Des ateliers obscurs de Dangbo au cœur de l’Île-de-France, Schadrac Aisso a fait de la rigueur du métal un langage universel. Sculptant le fer comme une matière vivante au croisement des traditions bénévoles béninoises et de l’art contemporain, ce “Compagnon du Devoir parisien” conjugue création internationale et transmission aux générations futures. Nous vous emmenons dans l’univers d’un maître ferronnier et plasticien qui transforme la force brute en poésie visuelle.
« Le métal n’est pas seulement une matière à façonner. C’est une matière à écouter. » Lorsqu’il évoque les débuts de sa passion, Schadrac Aisso réveille le souvenir d’un martèlement régulier sur l’enclume et de la chaleur vacillante des forges béninoises. Avant même ses dix ans, c’est dans l’atelier familial, au côté d’un père maître ferronnier et designer, que l’enfant apprend la discipline du geste et le respect du fer forgé. Cinq années d’apprentissage fondateur au cours desquelles il commence déjà à fabriquer de petites pièces à partir de chutes de métaux abandonnées.
Aujourd’hui, cet héritage ancestral constitue la racine invisible d’une démarche artistique contemporaine saluée à l’échelle internationale. Là où beaucoup ne perçoivent que la dureté, le poids et la froideur de l’acier, Schadrac Aisso décèle du mouvement, du souffle et une surprenante douceur. Son écriture plastique se distingue par un travail poussé sur les tensions à savoir : l’équilibre, les points centrifuges, la mémoire et la résilience de la matière.
Qu’il s’agisse d’intimes sculptures de petit format ou d’installations monumentales destinées à habiller l’espace public, l’artiste transforme le fer. Il le fait à travers le cintrage et la forge pour lui conférer une fluidité aérienne. Ses œuvres se nourrissent d’un dialogue permanent entre deux rives. Premièrement, il cultive une relation spirituelle forte à la matière. Cette dernière est marquée notamment par la figure de “Gou”, la divinité du fer et des artisans. Secundo, il a, aujourd’hui, la maîtrise de nouvelles techniques et l’ancrage dans la scène artistique contemporaine à Paris.
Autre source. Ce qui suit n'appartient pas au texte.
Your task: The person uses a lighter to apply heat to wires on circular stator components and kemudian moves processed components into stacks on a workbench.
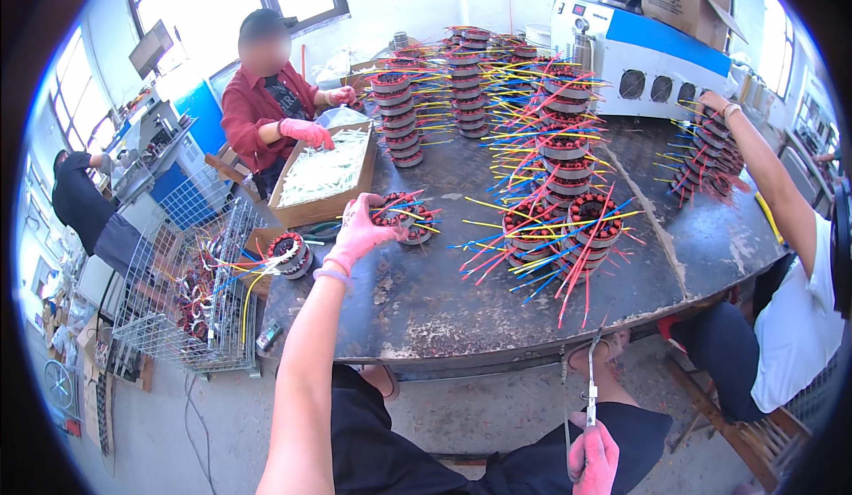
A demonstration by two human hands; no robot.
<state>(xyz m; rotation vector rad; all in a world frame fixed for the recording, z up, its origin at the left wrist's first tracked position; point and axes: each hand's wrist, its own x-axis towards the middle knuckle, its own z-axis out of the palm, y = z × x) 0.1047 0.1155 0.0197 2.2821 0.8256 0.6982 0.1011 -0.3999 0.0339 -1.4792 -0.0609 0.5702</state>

De l’excellence des “Compagnons du Devoir” à la transmission
Son travail voyage et résonne déjà bien au-delà de l’Hexagone. Ce dernier s’expose régulièrement du Bénin aux États-Unis, en passant par la Belgique, le Luxembourg et l’Allemagne. Installer son atelier à Paris aura aussi été l’occasion d’ajouter une exigence d’exception à sa pratique. Diplômé de la prestigieuse institution des “Compagnons du Devoir”, Schadrac Aisso a exercé dans plusieurs entreprises industrielles et d’art avant de placer la pédagogie au cœur de sa vie.
Actuellement formateur en métallerie au Btp Cfa Île-de-France, l’artiste ne sépare jamais l’atelier d’art de la salle de cours. « Transmettre me ramène à l’essentiel », confie-t-il. Une rigueur pédagogique qui porte ses fruits. En 2026, quatre de ses jeunes apprentis se sont illustrés en devenant lauréats du prestigieux concours des “Meilleurs Apprentis de France”.
Un pont toujours vivant entre les continents
Parallèlement, il assure la direction artistique de projets collaboratifs d’envergure, comme la réalisation de sculptures géantes pour le festival “Chant de Blé” dans l’Essonne ou des interventions avec la Région Île-de-France.
Toujours en mouvement, Schadrac Aisso prépare une série d’actualités majeures. L’on peut citer, entre autres, une exposition à l’Ambassade du Bénin à Paris, une présentation au grand salon “Art Mat” au Château seigneurial de Villemomble, ainsi que de nouveaux projets artistiques collaboratifs au Bénin.
Pour le sculpteur, chaque création reste avant tout un prétexte pour relier les hommes. Elle permet de traduire des histoires intimes et maintenir vivant le pont entre sa terre natale et son pays d’adoption.